If you’re an ansible user, you know that you write a playbook to describe the things that you want done to a machine.  A playbook is a list of tasks that sets a machine to a particular configuration.  For complicated environments it’s common, and even preferred, that you break the work of a playbook into smaller blocks of execution called roles. A role includes the tasks required to implement one feature of a configuration.  Roles are analogous to subroutines in a piece of software: by encapsulating the steps needed for each feature, roles becomes a reusable elements that can be invoked from multiple playbooks.

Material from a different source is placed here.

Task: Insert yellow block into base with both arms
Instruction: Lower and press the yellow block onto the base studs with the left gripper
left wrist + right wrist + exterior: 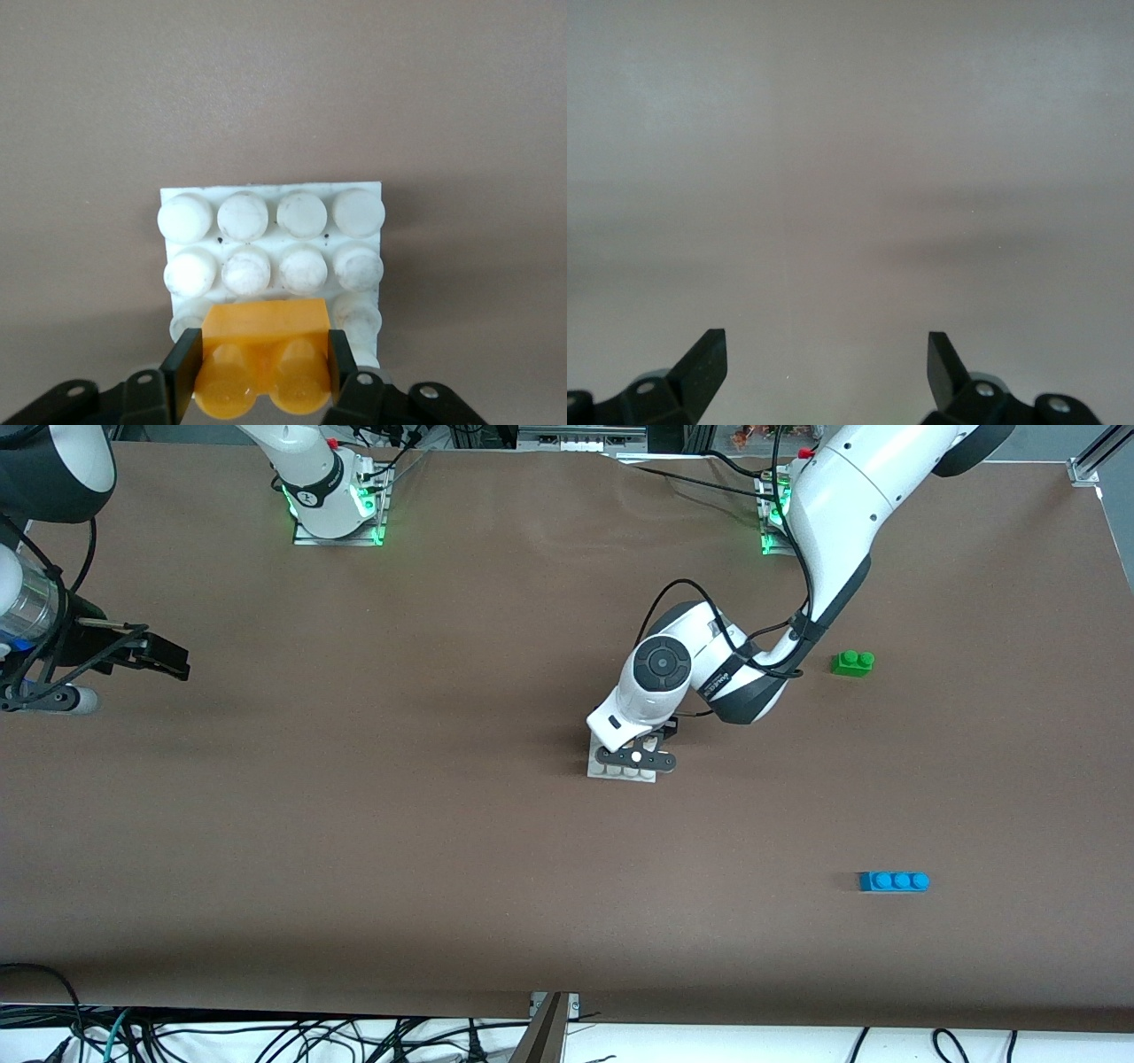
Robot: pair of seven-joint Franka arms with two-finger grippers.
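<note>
The small orange-yellow plastic two-stud block [262, 341] sits on the flat white studded plastic base plate [275, 243] mid-tabletop [354, 824] — green brick [852, 662] and blue brick [893, 881] lie toward the left arm's end, blue nearer the camera.

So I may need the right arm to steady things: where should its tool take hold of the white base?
Probably the base by its two bare side edges, coming straight down at the rows clear of the yellow block. It lies flat, and the left tool fills one edge. The open right tool waits at its own end.
</note>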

For example, you might have a playbook that sets up a system as a web server. The playbook might create some user accounts, customize the resolver configuration, enable SNMP for monitoring, and install apache.  Each of those pieces is taken care of by a role.

It all works great when you need deploy consistent configurations for new machine in a production environment, but what if you’re testing and only want to setup apache without any of the other features? It would be nice if you could say “run this role on that machine”, but there’s no convenient mechanism for do this.

To get around this limitation, I have a playbook called “runrole.yml” that acts like a template and which uses variables provided on the command line.  Following up on the example above, if I want to run the ‘apache’ role on a system called ‘testbox’, I can do this:

ansible-playbook ./runrole.yml -e "role=apache onhosts=testbox"

The “-e” switch to the ansible-playbook command lets you provide ‘extra arguments’ to the playbook. The playbook looks like this:

# A simple playbook that makes it easy to invoke a single role.
- hosts: "{{onhosts}}"
gather_facts: "{{gather |default(True)}}"
become: yes
- "{{role}}"

The “role” variable should be set to the name of a role that can be found in the roles search path. You can find details about how to set the roles search path on the ansible web site. See: role-search-path docs.

The “onhosts” variable can be set to the name of a single host, a group name, or a comma-separated list of hosts and/or group. The only requirement is that any hosts or groups mentioned need to be in your ansible inventory.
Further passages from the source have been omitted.